Our Constitution provides the standard by which the nation can be governed. Imagine if our leaders had no standard, if they acted on their own authority as if we had no laws. (Yeah, we’re there already – but this is a civics refresher on what it’s supposed to look like.)
Our Founders also set up three branches of government – legislative, executive and judicial – to provide checks and balances so that no one branch would rule over the others.
It basically goes like this:
Congress makes the law. The courts interpret the law. And the president enforces the law.
So where did they get this idea? Isaiah 33:22: “For the LORD is our judge, the LORD is our lawgiver, The LORD is our king. He will save us.”
By wise design, legislation, enforcement and adjudication are to be separate and distinct functions among men.
We also have a federal system, which means that we have a national government and independent state governments (set up the same way as above, with individual state constitutions), each having their own separate and independent authority.
And in case there was ever a question about constitutional jurisdiction, the 10th Amendment was added to the U.S. Constitution to protect the authority of the states. In other words, any power not written in the U.S. Constitution is up to each individual state.

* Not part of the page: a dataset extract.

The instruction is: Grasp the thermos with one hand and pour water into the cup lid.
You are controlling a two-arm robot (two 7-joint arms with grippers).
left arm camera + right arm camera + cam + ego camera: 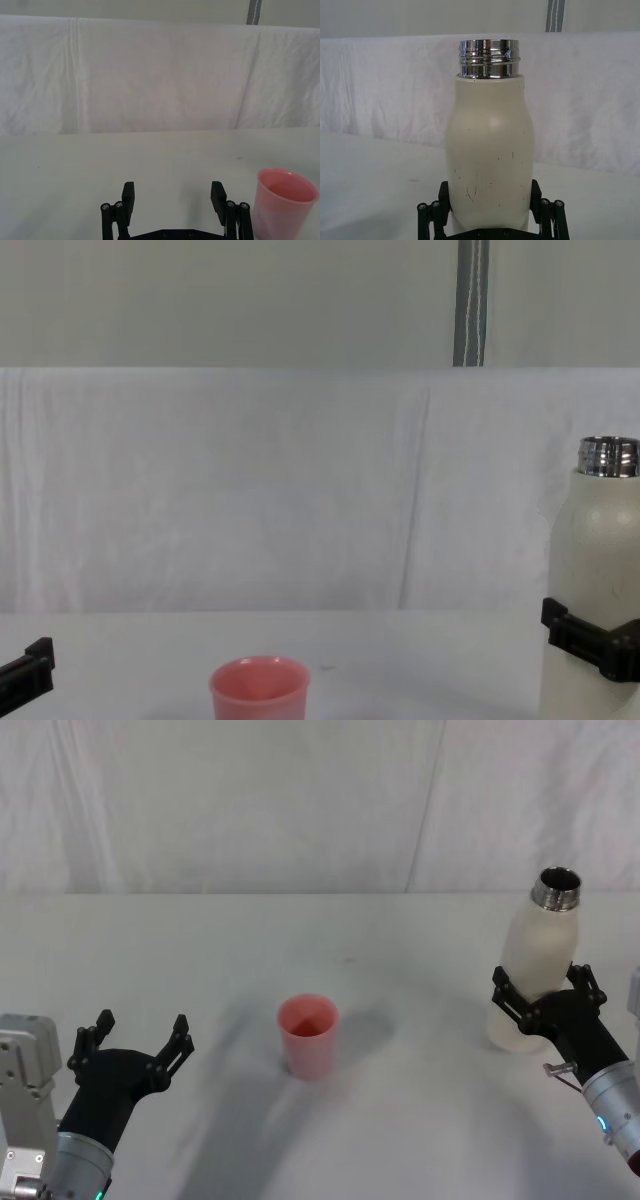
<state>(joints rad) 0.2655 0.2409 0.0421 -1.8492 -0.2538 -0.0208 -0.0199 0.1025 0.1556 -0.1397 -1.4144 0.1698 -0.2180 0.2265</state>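
Head view: right pincer [543, 997] grips the upright thermos [532, 965] at far right; left pincer [137, 1043] spread open, near left of cup lid [308, 1036].

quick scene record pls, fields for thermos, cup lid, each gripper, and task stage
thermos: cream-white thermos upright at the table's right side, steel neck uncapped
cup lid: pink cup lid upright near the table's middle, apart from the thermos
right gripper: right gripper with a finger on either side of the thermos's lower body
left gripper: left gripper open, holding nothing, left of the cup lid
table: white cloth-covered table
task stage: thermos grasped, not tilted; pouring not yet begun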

There you have it – our constitutional and federal system, the way it’s supposed to be (without all the confusing nuances).
Now back to Kim Davis. The power to define marriage is not delegated to the federal government anywhere in the U.S. Constitution. Therefore, according to the 10th Amendment, individual states have the right to define marriage. And the way to do this is to amend a state constitution, which dozens of states have already accomplished by votes of the people. This is the beauty of our system. “We the People” get to decide on our laws (democracy).
Kentucky did this very thing in 2004, saying, “Only a marriage between one man and one woman shall be valid or recognized as a marriage in Kentucky. A legal status identical or substantially similar to that of marriage for unmarried individuals shall not be valid or recognized.”
This is the law in Kentucky.
So, based on our system of government, Kim Davis did what was right by refusing to issue same-sex marriage licenses because she was upholding Kentucky law. And the 10th Amendment protects the law that Kentuckians put in place.
So the question is, if Kim Davis is sitting in jail as a lawbreaker today, what law did she break? Did the U.S. Congress pass a gay-marriage law when we weren’t looking? Was a same-sex marriage amendment voted on by the people of Kentucky without notice? The answer to all of these is “No.”
The fact of the matter is that five members of our Supreme Court have gone rogue and become tyrannical, disregarding our constitutional and federal system of government. And we the people believe that their opinion (decision) actually made a new law, legalizing gay marriage.
In the words of our history professor at Liberty University: “Judges and courts have usurped the function of determining what is law, and by default what is legal and what is illegal. Their word, both spoken and written has become law. Only the God of the Bible can speak law.”
To say a Supreme Court opinion or decision nullifies the provision of a state constitution is clearly false. The result of thinking like this will end in anarchy. And since we need order, secularists in power will provide just the solution. They will control us.
Individual liberty is at stake when we no longer function the way our system was set up – and tyranny will reign supreme. Now is the time to stand up and resist, just like Kim Davis.